図1 「感覚プロファイル」での感覚の特徴

 

感覚の「問題」だけか

 今回は、発達障害、特に自閉スペクトラム症の方の多くが直面している感覚の問題について紹介しました。日常生活上の問題となることから感覚の問題が注目されていますが、発達障害の方が持つ感覚の特徴はそれだけではないことに注意する必要があります。例えば、ある状況下では、感覚過敏として困りごとになる一方、その感覚特性が、鋭敏さとして特技になり得る状況下も考えられますし、特技でも困りごとでもない中立的な特徴にとどまることもあり得ます。発達障害当事者へのサポートを考えるうえでは、感覚の特徴も踏まえた包括的な理解が重要であるといえ、さらなる研究が必要だと考えています。

 (国立障害者リハビリテーションセンター研究所 脳機能系障害研究部 発達障害研究室長 和田真  [E-mail]wada-makoto@rehab.go.jp) 

   

[1] E.J. Marco, L.B. Hinkley, S.S. Hill, and S.S. Nagarajan, Sensory processing in autism: a review of neurophysiologic findings. Pediatr Res 69 (2011) 48R-54R.

[2] S.D. Tomchek, and W. Dunn, Sensory processing in children with and without autism: a comparative study using the short sensory profile. Am J Occup Ther 61 (2007) 190-200.

[3] T. Itahashi, J. Fujino, T. Sato, H. Ohta, M. Nakamura, N. Kato, R.I. Hashimoto, A. Di Martino, and Y.Y. Aoki, Neural correlates of shared sensory symptoms in autism and attention-deficit/hyperactivity disorder. Brain Commun 2 (2020) fcaa186.
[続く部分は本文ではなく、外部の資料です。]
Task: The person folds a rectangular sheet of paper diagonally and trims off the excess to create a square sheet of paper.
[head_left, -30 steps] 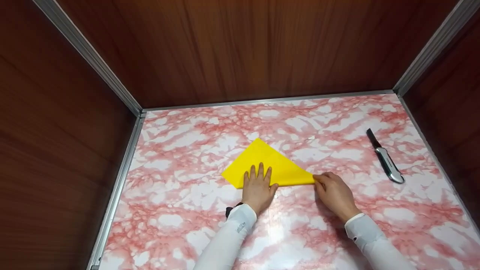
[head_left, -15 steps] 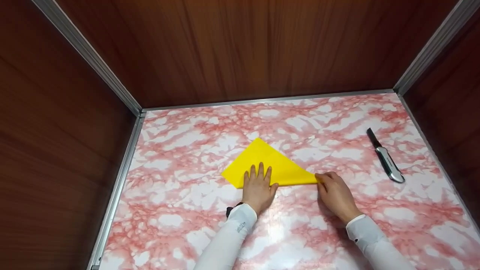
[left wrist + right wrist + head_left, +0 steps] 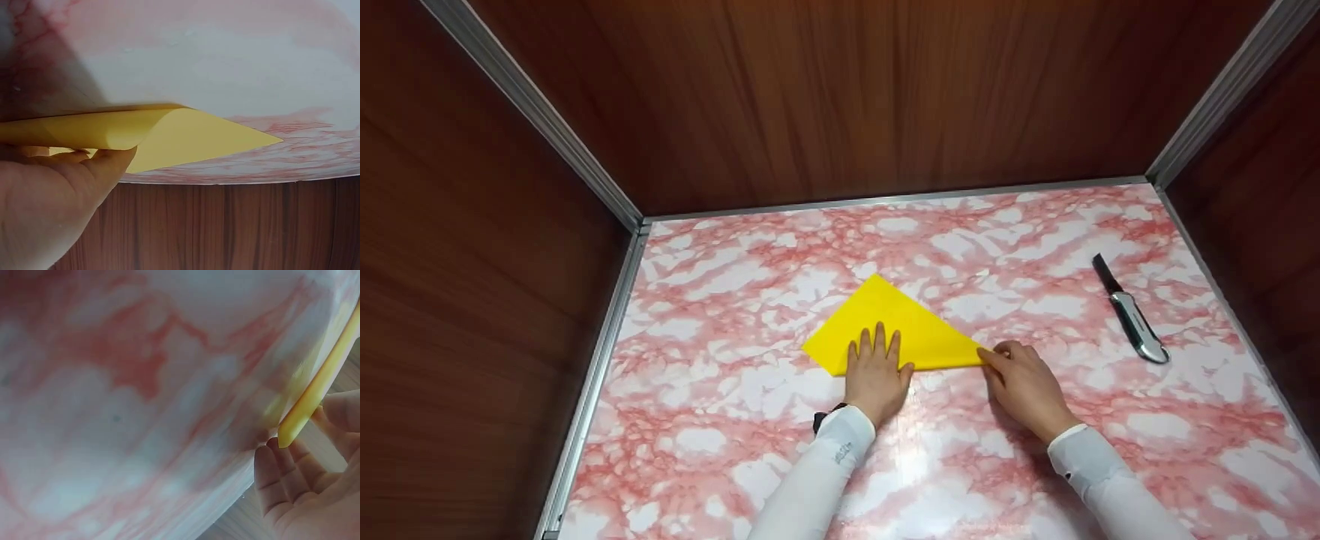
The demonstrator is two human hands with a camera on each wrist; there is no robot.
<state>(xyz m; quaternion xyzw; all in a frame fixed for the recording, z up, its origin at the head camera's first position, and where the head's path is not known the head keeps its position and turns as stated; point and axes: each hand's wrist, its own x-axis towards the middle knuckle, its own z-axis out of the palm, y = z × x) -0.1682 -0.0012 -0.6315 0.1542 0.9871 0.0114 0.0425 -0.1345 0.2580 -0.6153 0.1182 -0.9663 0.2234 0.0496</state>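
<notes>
A folded sheet of yellow paper (image 3: 885, 307) lies on the table, its near edge rounded in a loose, uncreased fold. My left hand (image 3: 876, 386) rests on it with the fingers spread straight and the thumb by the folded edge. In the left wrist view the paper (image 3: 185, 135) curls up beside the thumb into a soft roll. At the paper's right-hand corner, my right hand (image 3: 1026, 390) pinches the narrow tip between thumb and fingers. The right wrist view shows this tip (image 3: 309, 402) as a thin rolled strip by the curled fingers (image 3: 275, 478).
A utility knife (image 3: 1136, 322) with a dark blade and a silver-green handle lies on the right of the pink-and-white marbled table (image 3: 720, 435). Brown wood-grain panels (image 3: 847, 105) with metal edging enclose the back and both sides.
My right hand shifts slightly right, then back left along the paper's right-hand corner. The left hand keeps its place on the paper, and the knife has not moved.
</notes>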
[4] J.D.S. Miyasaka, R.V.G. Vieira, E.S. Novalo-Goto, E. Montagna, and R. Wajnsztejn, Irlen syndrome: systematic review and level of evidence analysis. Arq Neuropsiquiatr 77 (2019) 194-207.

[5] M. Hitoglou, A. Ververi, A. Antoniadis, and D.I. Zafeiriou, Childhood autism and auditory system abnormalities. Pediatr Neurol 42 (2010) 309-14.

[6] 和田真, 発達障害者の感覚の問題に関する調査研究. 国リハニュース 365 (2019) 4-5.

[7] C. Brown, N. Tollefson, W. Dunn, R. Cromwell, and D. Filion, The Adult Sensory Profile: measuring patterns of sensory processing. Am J Occup Ther 55 (2001) 75-82.

[8] W. Dunn, and K. Westman, The sensory profile: the performance of a national sample of children without disabilities. Am J Occup Ther 51 (1997) 25-34.